• ASSIGNMENT
Set down exactly the lines below, starting at the one that contains "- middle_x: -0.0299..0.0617" and ending at the one that contains "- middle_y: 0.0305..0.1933", with both of those lines included and nothing else.

• AVAILABLE DATA
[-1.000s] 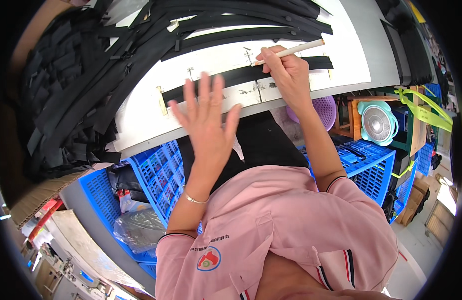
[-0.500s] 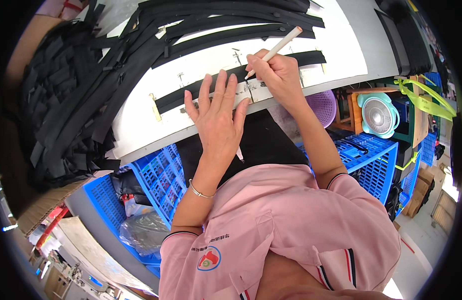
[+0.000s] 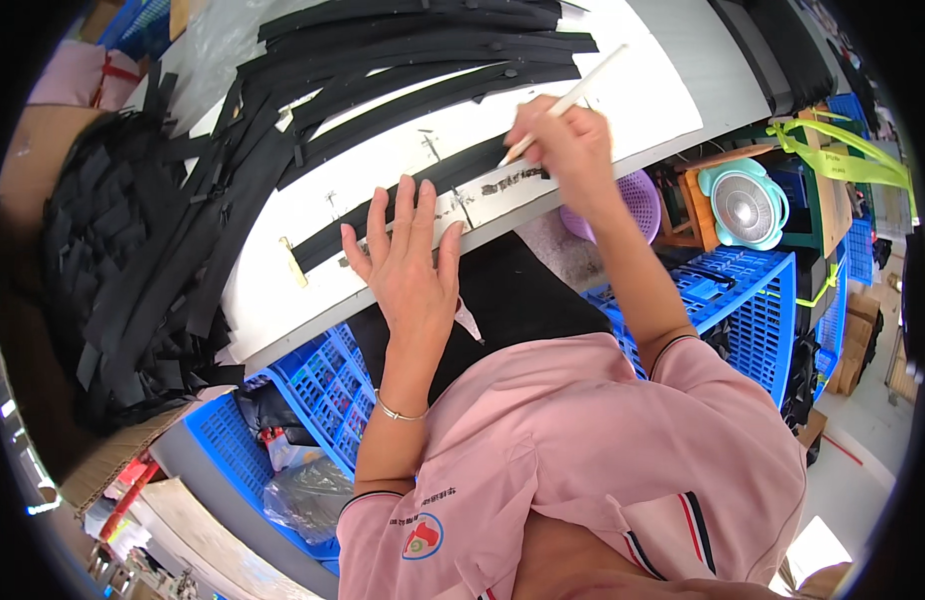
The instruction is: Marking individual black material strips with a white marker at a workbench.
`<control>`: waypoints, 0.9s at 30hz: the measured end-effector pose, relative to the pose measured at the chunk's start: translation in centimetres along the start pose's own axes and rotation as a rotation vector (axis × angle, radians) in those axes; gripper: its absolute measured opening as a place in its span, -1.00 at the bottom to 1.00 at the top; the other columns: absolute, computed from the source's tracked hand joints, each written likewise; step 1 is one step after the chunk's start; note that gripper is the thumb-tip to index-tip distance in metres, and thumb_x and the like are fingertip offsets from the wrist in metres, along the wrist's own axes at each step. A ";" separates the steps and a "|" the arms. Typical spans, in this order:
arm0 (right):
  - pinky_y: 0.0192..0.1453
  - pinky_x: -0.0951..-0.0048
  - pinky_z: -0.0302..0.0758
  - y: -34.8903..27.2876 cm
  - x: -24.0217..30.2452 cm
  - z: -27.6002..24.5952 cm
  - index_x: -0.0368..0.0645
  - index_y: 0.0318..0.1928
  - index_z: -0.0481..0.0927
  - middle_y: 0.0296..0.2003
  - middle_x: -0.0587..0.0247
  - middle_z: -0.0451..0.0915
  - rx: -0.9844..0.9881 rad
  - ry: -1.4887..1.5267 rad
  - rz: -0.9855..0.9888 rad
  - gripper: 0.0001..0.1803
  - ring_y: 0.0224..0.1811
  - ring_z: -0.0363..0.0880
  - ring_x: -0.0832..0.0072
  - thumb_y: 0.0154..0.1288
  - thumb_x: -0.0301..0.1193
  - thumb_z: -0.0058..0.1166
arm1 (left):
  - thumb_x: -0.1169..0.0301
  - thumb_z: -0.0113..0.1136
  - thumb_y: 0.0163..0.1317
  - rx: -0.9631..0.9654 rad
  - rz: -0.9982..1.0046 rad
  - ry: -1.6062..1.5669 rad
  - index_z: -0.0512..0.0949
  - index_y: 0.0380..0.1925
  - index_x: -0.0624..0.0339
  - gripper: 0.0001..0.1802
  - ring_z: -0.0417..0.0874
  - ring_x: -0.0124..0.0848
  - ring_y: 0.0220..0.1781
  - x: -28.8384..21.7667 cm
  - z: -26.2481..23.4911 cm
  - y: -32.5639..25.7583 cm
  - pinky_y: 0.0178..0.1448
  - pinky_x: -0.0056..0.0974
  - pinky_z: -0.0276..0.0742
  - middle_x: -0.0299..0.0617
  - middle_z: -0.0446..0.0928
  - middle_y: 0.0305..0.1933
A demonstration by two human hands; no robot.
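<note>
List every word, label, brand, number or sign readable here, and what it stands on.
Pink shirt: dark printed characters beside a round coloured emblem; wording left uncopied.
Yellow-green strap: dark print, too small to read.
White sheet: black marks and smudges on both sides of the black strip; no words can be made out.
White pencil: no print visible.

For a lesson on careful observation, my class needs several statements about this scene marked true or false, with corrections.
1. The right hand holds a white pencil. True.
2. The left hand is clenched into a fist. False: it is open.
3. A black strip lies near the white pencil's tip. True.
4. The turquoise fan appears right of the purple basket. True.
5. The person's shirt is green. False: it is pink.
</note>
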State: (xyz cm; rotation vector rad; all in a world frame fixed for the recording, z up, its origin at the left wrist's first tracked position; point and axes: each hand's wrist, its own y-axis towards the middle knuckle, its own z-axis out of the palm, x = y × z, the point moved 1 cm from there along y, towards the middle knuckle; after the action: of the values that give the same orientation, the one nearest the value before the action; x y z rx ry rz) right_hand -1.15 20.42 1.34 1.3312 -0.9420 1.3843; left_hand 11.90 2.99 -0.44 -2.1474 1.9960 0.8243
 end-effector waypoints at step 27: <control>-0.31 0.62 0.44 2.0 -1.7 -6.1 -0.28 -0.21 0.74 -0.37 0.46 0.68 -0.036 -0.396 -0.045 -0.76 -0.39 0.49 0.74 0.55 -0.36 0.16 | 0.44 0.37 0.17 -0.086 0.102 -0.341 0.71 -0.25 0.20 -0.85 0.56 -0.17 0.17 -7.2 6.4 8.4 0.54 0.13 0.13 -0.18 0.67 0.06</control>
State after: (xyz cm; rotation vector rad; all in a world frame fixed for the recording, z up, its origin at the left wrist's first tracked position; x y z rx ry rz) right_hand -4.68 25.62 -0.82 1.6226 -1.1818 1.0819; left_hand 1.88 10.95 -0.29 -1.8044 1.9335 1.2193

• RESULT OF THIS TASK
  - middle_x: -0.0299..0.0617
  - middle_z: -0.0446..0.0928
  - middle_y: 0.0305..0.1933

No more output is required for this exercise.